小野宮流は、藤原北家の嫡流ですが、道長に至る九条流に勢い負けてしまいました。
でも、名門としての格式とプライド、財力、そして才能は平安貴族随一だったと思われます。
ちなみに実頼の孫で、自分の養子とした「小野宮右大臣」こと、藤原実資は、
巻七 (97)小野宮大饗の事、西宮殿・富子路大臣大饗の事
巻十 (121)蔵人頓死のこと
にも出てきまして、いずれもかっこいい貴族として描かれています。
※宇治拾遺は小野宮びいきという印象があります。

枇杷左大将:
藤原仲平(875-945年)。摂政関白・藤原基経の三男。
左京一条にある枇杷第を所有していたので、枇杷の大臣とか呼ばれたようです。
小野宮の右大将・藤原実頼は、この仲平さんの甥。
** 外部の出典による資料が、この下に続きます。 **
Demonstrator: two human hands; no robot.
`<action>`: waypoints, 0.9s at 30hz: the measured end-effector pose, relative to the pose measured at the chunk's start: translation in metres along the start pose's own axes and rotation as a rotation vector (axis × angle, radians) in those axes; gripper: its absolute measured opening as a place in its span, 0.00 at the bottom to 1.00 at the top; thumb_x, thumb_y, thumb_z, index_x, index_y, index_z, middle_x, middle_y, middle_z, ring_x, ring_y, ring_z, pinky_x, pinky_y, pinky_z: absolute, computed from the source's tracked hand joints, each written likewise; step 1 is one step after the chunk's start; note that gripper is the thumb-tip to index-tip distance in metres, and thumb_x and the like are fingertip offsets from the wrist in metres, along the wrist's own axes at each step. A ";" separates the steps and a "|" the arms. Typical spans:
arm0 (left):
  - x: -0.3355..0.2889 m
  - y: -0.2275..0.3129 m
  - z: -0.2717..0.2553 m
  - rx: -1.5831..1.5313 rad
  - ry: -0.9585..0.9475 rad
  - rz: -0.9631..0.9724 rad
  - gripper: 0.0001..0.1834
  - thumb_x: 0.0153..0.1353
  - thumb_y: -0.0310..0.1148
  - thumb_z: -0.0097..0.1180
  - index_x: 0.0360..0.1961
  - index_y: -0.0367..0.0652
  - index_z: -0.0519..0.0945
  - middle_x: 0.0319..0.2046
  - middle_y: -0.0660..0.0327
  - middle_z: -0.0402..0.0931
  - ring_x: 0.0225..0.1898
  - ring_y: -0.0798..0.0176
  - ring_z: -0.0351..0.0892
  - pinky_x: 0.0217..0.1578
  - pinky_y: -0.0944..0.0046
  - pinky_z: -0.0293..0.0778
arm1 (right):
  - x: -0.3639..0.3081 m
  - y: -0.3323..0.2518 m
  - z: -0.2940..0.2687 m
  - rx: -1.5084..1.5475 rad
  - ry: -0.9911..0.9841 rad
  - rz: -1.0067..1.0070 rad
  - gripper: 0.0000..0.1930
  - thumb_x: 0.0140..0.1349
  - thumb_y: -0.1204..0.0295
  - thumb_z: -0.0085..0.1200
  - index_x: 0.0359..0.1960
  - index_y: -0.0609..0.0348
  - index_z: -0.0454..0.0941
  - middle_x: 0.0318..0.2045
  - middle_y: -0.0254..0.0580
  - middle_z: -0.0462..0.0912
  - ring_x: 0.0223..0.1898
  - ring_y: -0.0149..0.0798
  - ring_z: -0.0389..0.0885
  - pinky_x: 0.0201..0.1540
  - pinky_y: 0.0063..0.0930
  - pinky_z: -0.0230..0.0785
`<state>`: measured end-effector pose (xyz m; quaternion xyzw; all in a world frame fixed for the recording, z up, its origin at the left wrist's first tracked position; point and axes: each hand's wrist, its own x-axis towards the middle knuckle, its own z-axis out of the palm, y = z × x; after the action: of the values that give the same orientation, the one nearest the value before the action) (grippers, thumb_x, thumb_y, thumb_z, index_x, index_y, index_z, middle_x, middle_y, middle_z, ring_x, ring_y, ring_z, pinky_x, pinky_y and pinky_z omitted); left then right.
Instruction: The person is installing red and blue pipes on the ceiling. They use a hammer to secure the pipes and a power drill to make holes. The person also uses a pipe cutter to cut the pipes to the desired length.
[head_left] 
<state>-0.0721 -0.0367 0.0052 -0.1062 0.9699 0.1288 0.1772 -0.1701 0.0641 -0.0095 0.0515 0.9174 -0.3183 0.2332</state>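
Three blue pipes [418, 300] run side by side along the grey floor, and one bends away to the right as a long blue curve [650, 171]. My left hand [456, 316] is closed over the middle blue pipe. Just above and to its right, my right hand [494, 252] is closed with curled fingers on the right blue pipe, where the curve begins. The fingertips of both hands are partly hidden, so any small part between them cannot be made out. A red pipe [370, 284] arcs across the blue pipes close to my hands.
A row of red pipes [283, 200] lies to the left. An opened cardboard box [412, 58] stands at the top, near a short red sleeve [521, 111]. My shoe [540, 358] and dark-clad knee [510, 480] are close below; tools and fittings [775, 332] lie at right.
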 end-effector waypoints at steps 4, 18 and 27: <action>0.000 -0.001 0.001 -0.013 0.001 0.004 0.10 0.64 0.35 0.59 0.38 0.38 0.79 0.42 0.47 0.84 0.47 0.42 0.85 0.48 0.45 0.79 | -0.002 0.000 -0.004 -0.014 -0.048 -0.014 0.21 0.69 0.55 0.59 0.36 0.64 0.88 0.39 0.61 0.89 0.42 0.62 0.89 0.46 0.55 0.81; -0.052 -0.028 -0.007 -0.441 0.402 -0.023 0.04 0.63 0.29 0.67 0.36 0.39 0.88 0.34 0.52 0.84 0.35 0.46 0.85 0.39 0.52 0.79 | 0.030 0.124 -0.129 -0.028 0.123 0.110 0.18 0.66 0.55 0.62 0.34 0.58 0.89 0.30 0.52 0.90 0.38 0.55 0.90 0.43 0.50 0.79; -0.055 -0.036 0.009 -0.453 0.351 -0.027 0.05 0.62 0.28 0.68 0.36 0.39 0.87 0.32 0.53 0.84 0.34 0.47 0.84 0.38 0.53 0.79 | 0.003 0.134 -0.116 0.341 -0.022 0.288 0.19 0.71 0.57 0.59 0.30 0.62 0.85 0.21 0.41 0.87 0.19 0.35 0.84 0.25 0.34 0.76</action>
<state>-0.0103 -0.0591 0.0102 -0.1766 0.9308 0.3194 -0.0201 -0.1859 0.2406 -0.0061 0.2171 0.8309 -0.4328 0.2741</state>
弟(忠平)の長男です。
藤原道長からすると、曾祖父の弟に当ります。

法蔵僧都:
藤原氏出身の、東大寺の高僧(905-969年)。
日本における宿曜道の祖ということで、陰陽道にも詳しかった模様。

されば実に事なくて、大臣になりて:
小野宮の右大将も、枇杷左大将も、二人とも大臣にまで昇進して、長生きしてます。